| title | Create SSIS and SSRS workflows with R |
|---|---|
| description | Integration scenarios combining SQL Server Machine Learning Services and R Services, Reporting Services (SSRS) and SQL Server Integration Services (SSIS). |
| ms.prod | sql |
| ms.technology | machine-learning |
| ms.date | 03/17/2019 |
| ms.topic | conceptual |
| author | dphansen |
| ms.author | davidph |
| monikerRange | >=sql-server-2016||>=sql-server-linux-ver15||=sqlallproducts-allversions |
[!INCLUDEappliesto-ss-xxxx-xxxx-xxx-md]
This article explains how to use embedded R and Python script using the language and data science capabilities of SQL Server Machine Learning Services with two important SQL Server features: SQL Server Integration Services (SSIS) and SQL Server Reporting Services SSRS. R and Python libraries in SQL Server provide statistical and predictive functions. SSIS and SSRS provide coordinated ETL transformation and visualizations, respectively. This article explains how to put all of these features together in this workflow pattern:
[!div class="checklist"]
- Create a stored procedure that contains executable R or Python
- Execute the stored procedure from SSIS or SSRS
The examples in this article are mostly about R and SSIS, but the concepts and steps apply equally to Python. The second section provides guidance and links for SSRS visualizations.
Data science workflows are highly iterative and involve much transformation of data, including scaling, aggregations, computation of probabilities, and renaming and merging of attributes. Data scientists are accustomed to doing many of these tasks in R, Python, or another language; however, executing such workflows on enterprise data requires seamless integration with ETL tools and processes.
Because [!INCLUDErsql_productname] enables you to run complex operations in R via Transact-SQL and stored procedures, you can integrate data science tasks with existing ETL processes. Rather than perform a chain of memory-intensive tasks, data preparation can be optimized using the most efficient tools, including [!INCLUDEssISnoversion] and [!INCLUDEtsql].
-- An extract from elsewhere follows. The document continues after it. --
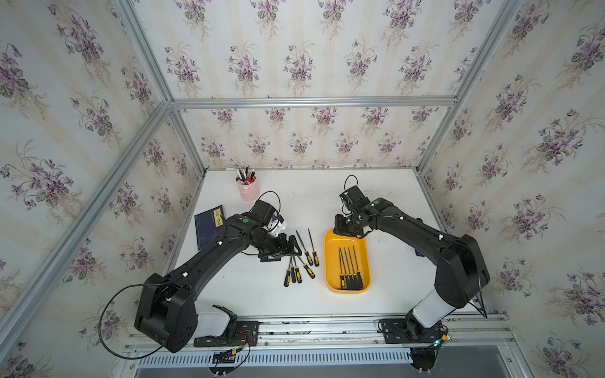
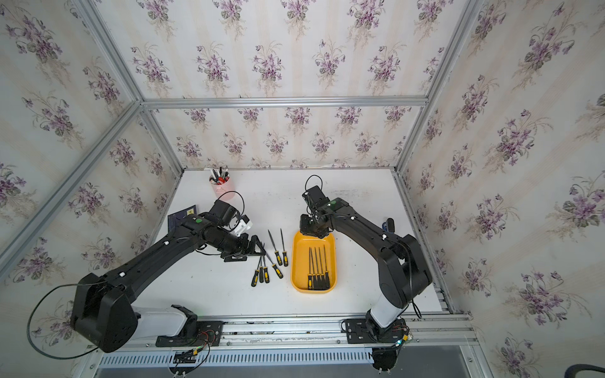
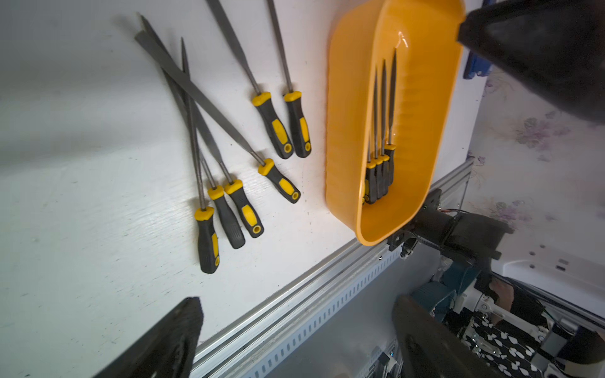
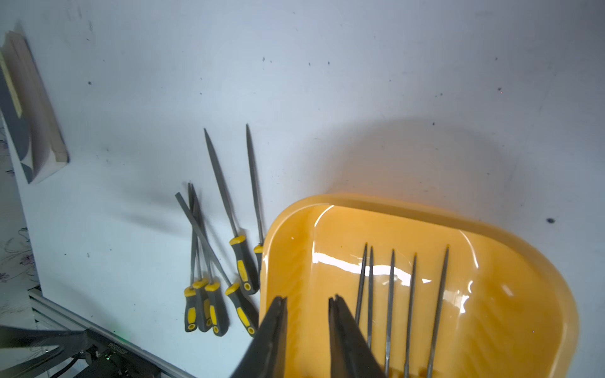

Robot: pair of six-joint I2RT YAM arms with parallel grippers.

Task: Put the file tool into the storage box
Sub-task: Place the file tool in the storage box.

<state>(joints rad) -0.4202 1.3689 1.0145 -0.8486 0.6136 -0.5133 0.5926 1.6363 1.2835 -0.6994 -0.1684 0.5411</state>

Here are some ideas for how you can automate your data processing and modeling pipelines using [!INCLUDEssISnoversion]:
- Extract data from on premises or cloud sources to build training data
- Build and run R or Python models as part of a data integration workflow
- Retrain models on a regular (scheduled) basis
- Load results from R or Python script to other destinations such as Excel, Power BI, Oracle, and Teradata, to name a few
- Use SSIS tasks to create data features in the SQL database
- Use conditional branching to switch compute context for R and Python jobs
The following example originates from a now-retired MSDN blog post authored by Jimmy Wong at this URL: https://blogs.msdn.microsoft.com/ssis/2016/01/11/operationalize-your-machine-learning-project-using-sql-server-2016-ssis-and-r-services/
This example shows you how to automate tasks using SSIS. You create stored procedures with embedded R using SQL Server Management Studio, and then execute those stored procedures from Execute T-SQL tasks in an SSIS package.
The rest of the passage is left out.